A single number is all that's needed: how many lines in the data contain the string "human".

Data entries »

========

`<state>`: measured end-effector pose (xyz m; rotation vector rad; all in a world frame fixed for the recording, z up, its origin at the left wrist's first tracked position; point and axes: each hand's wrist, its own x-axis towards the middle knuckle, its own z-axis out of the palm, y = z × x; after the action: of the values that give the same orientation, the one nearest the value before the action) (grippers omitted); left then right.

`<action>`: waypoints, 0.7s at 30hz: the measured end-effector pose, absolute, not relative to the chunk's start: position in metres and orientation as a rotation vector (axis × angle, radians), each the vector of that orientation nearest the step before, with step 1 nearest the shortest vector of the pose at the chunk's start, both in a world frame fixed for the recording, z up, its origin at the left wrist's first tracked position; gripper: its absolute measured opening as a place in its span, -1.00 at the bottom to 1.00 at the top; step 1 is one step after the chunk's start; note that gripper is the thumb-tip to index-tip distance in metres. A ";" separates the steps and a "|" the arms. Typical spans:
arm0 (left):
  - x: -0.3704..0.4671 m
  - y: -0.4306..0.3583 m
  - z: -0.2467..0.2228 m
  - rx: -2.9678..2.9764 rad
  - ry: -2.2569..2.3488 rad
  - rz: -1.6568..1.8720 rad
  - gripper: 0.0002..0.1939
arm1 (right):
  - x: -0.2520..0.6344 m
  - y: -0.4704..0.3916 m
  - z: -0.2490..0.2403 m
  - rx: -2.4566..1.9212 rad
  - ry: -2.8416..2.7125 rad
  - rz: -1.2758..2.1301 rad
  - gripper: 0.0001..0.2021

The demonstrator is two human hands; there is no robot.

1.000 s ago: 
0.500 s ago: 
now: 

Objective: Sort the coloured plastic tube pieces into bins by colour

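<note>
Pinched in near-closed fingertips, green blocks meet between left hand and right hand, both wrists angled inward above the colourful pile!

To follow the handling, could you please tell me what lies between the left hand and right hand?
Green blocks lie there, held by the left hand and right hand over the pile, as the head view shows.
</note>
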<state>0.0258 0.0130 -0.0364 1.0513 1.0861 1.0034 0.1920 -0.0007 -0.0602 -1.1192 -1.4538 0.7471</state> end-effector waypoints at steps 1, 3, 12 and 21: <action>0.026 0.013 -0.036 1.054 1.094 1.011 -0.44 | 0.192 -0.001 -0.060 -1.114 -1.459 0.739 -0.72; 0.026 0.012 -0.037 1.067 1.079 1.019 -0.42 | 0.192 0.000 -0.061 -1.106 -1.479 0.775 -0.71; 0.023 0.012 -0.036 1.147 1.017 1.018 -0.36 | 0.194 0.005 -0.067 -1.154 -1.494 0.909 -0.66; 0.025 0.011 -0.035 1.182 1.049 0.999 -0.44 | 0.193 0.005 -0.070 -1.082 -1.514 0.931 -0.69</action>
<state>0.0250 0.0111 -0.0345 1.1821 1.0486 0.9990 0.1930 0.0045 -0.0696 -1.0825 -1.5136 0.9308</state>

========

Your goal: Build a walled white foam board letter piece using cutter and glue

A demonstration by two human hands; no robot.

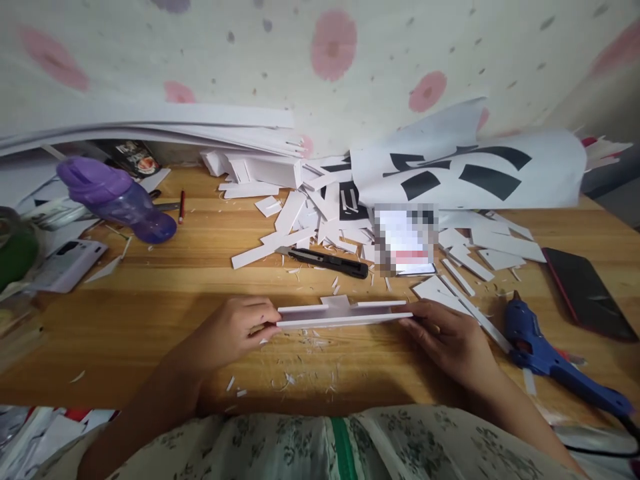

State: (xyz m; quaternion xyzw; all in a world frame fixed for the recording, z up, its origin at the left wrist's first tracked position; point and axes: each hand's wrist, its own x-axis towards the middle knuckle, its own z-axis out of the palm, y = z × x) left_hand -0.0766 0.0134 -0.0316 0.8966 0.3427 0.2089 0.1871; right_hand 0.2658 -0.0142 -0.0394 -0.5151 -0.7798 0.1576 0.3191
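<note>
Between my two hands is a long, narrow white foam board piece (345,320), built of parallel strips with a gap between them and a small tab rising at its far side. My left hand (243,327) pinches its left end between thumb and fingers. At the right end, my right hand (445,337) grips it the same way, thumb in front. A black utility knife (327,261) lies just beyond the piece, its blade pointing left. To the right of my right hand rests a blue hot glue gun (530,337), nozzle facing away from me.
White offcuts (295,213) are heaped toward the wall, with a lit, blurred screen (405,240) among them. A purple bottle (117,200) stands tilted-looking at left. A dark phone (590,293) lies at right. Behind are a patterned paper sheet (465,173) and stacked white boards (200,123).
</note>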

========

RESULT BELOW » 2